**Task directions**
Please return all lines of the data below containing the string "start".

====

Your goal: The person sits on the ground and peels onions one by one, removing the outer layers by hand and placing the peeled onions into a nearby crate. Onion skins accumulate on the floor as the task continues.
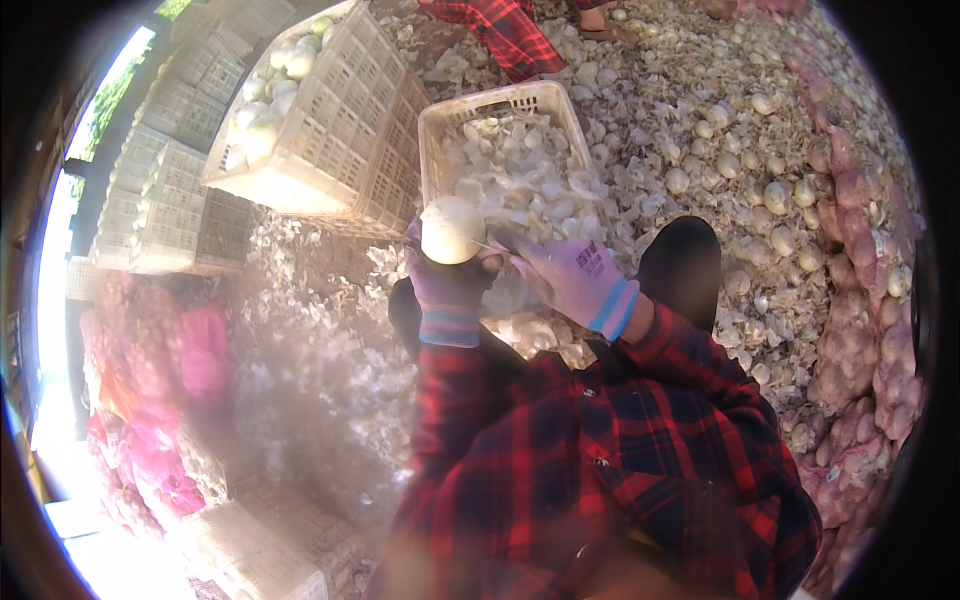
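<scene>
My left hand (448,289), in a light purple glove with dark fingers, holds a pale, smooth onion (452,230) at the near end of a plastic crate. From the right, my right hand (574,274), gloved alike, reaches to the onion's lower right side. A thin blade-like edge shows between its fingertips and the onion; the rest of that tool is hidden in the fingers. Just beyond both hands, the cream crate (499,99) holds many loose papery onion skins (525,169).
Stacked crates (330,142) with peeled onions on top stand at the upper left. Onions and skins (720,150) cover the ground at right, bordered by pink mesh sacks (847,337). Another person's plaid-clad limb (517,37) is beyond the crate. More crates (262,547) lie lower left.
</scene>
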`<state>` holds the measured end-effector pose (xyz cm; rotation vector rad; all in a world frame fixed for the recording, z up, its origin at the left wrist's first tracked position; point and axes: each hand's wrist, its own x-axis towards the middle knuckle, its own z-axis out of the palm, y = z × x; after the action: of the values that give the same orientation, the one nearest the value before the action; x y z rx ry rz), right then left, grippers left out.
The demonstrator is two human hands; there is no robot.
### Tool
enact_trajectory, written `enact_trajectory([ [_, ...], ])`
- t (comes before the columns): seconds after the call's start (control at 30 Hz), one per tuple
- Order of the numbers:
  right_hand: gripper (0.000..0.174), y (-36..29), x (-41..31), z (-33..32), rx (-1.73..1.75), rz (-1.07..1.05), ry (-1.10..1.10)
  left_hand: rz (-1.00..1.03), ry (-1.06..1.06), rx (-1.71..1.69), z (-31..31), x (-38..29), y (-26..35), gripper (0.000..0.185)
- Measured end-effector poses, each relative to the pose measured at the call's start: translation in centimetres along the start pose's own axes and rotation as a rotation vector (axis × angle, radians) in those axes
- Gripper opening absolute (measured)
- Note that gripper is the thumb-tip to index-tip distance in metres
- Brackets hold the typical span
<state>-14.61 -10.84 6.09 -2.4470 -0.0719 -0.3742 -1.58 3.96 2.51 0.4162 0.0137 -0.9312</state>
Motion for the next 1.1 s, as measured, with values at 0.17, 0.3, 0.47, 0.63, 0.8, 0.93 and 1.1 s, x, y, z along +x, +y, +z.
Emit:
enact_trajectory([
  [0.17,0.049,-0.1,0.0,-0.7,-0.205,0.035,-0.145,0.084,0.356,0.033,0.0,0.1,-1.0,0.054],
  [0.3,0.038,0.9,-0.1,-1.6,-0.169,0.031,-0.220,0.152,0.350,0.108,0.6,0.0,-2.1,0.055],
  [0.47,0.025,1.7,-0.1,-2.7,0.255,0.184,-0.082,0.057,0.240,0.022,0.7,-0.5,-0.7,0.056],
  [0.63,0.031,0.3,1.9,-1.8,0.411,0.113,0.074,0.223,0.260,0.380,1.4,-0.7,-2.2,0.052],
  [0.8,0.029,0.4,2.8,-0.6,0.393,0.027,0.128,0.433,0.277,0.746,2.7,-1.6,-3.0,0.044],
  [0.93,0.025,1.5,3.1,0.0,0.311,0.017,0.123,0.466,0.310,0.850,3.3,-1.9,-3.2,0.037],
  [1.1,0.027,2.1,3.2,-0.3,0.446,0.146,0.194,0.465,0.360,0.877,3.6,-1.6,-3.9,0.045],
])
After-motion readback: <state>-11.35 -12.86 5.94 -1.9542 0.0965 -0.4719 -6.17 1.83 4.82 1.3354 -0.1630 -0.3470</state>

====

**Written response**
- t (comes before the columns): seconds after the call's start (control at 30 Hz), one per tuple
- Measured end-effector poses, each relative to the pose measured at the call's start: translation in centimetres along the start pose's own axes and rotation as a rotation vector (axis × angle, radians) in those axes

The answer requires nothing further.